It has been a rough couple of weeks for me. There have been numerous disappointments over the past month. Things that I took for granted would happen, and then they didn’t.
Things that were a pretty big hit to my confidence and self-esteem. Things that were a hit to my faith.
I’m not talking about your casual, run-of-the-mill disappointment. I’m talking about the devastating feeling of being punched in the gut when you learned the news. I’m talking about the kind of disappointment that requires a mental health day (or two) off of work. The kind of disappointment that makes you think, “what’s the point!?”
Why would God let this happen? Why did he keep ignoring my prayers? Did he just forget about me, or did he not care about me anymore?
It’s been interesting because this season of disappointment and doubt has corresponded amazingly well with the season of Lent, which began on March 2 this year: Ash Wednesday.
I went to my first Ash Wednesday service this year. In the faith tradition I grew up in, we just didn’t observe Lent. I had never even heard of it until I went to college, when suddenly people were talking about giving up caffeine or chocolate for the 40 days before Easter.
I think some people feel very uncomfortable stepping outside of their own faith traditions, but I have found it beneficial to keep an open mind, and see if there is a potential spiritual benefit in partaking in other faith traditions. Lent is not even that far of a stretch for me, it’s still a Christian tradition, just not the brand of Christianity I was used to.

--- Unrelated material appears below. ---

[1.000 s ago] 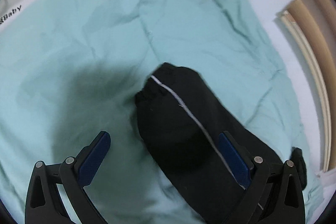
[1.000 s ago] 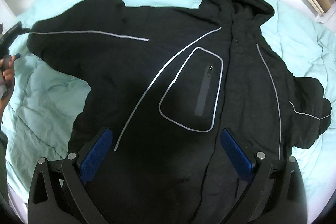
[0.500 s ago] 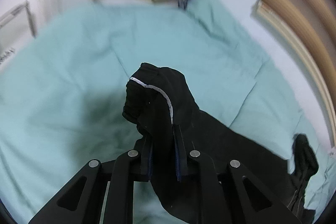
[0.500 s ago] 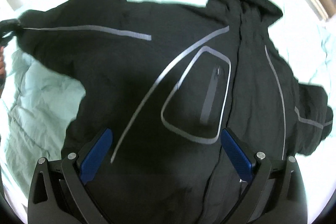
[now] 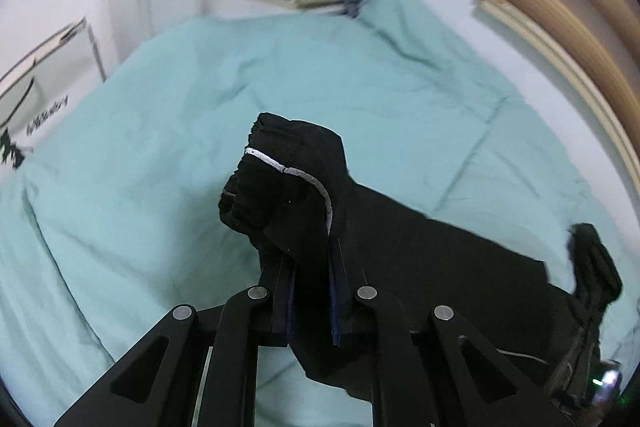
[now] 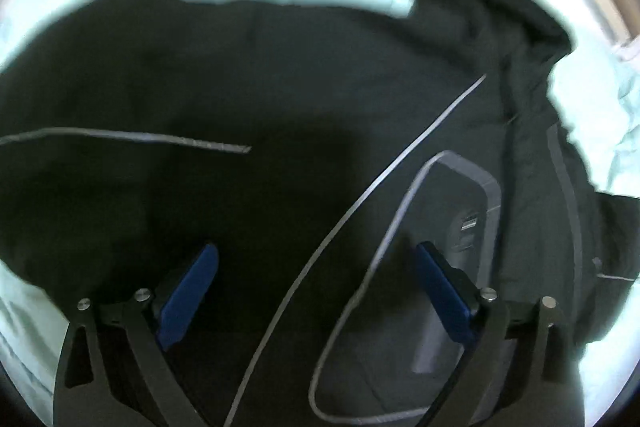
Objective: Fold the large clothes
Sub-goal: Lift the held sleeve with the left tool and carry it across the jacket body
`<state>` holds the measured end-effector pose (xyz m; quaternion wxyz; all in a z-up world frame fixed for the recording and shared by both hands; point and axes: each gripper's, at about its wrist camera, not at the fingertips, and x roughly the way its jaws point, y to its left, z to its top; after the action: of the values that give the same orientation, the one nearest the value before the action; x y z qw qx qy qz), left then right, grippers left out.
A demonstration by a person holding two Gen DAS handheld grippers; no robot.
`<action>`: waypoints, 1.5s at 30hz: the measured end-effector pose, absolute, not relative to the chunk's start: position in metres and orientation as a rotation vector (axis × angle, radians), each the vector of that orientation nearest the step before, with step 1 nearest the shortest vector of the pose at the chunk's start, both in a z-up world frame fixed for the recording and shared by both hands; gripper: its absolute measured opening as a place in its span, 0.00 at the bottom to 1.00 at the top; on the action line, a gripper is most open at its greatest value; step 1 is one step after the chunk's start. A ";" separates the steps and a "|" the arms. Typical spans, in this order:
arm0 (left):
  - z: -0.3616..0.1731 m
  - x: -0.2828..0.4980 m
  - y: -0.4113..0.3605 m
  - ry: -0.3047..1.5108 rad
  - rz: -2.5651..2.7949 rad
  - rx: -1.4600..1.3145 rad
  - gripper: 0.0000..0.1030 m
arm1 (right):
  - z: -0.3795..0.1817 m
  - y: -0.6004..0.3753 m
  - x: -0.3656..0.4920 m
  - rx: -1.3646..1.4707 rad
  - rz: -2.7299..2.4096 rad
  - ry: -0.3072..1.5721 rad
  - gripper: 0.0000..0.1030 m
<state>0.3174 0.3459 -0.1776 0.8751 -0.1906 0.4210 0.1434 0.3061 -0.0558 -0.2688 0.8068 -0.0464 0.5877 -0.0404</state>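
Black padded jacket (image 6: 280, 75) on teal bed quilt (image 5: 160, 131): left gripper (image 5: 310, 267) pinching sleeve cuff (image 5: 280, 171) at 12 o'clock; right gripper (image 6: 316, 291) jaws spread, closing over chest.

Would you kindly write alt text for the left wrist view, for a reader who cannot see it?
The left gripper is shut on the cuff end of a black jacket sleeve with a thin white stripe, holding it above a teal duvet. The rest of the jacket trails away to the right.
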 end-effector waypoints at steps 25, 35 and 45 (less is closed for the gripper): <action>-0.106 0.281 -0.044 0.839 -0.625 -0.105 0.12 | -0.193 -0.239 0.187 0.257 -0.256 1.157 0.95; -0.220 0.289 -0.174 1.096 -0.772 0.024 0.14 | -0.210 -0.316 0.171 0.309 -0.370 1.178 0.95; -0.236 0.277 -0.151 1.300 -0.859 -0.085 0.51 | -0.219 -0.330 0.192 0.355 -0.238 1.151 0.95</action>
<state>0.2774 -0.1511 -0.2360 0.7107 -0.0383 0.5860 -0.3873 0.1921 -0.3297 -0.2188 0.8174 0.1663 0.5401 -0.1118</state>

At our Ash Wednesday service, we sang hymns together and had a time of private and public confession of sin. It was a time to focus on our mortality, and our thankfulness that Jesus died for our sins. It was a time to be grateful for the grace of God.
I thought about giving up something for Lent, but nothing seemed right. I started out the season of Lent with a lot of hope, but found myself unfortunately collecting disappointment after disappointment. Our church had created a podcast especially for Lent, where members of our church shared prayers and Scripture and recited the Lord’s Prayer together. Many people talked about how much they loved the podcast, and how uplifting and meaningful it was for them to listen to it each morning.
But I found myself less and less able to listen to it as the weeks went by. I felt like my faith was failing as I watched and waited (and waited some more) for my prayers to be answered. And then they weren’t.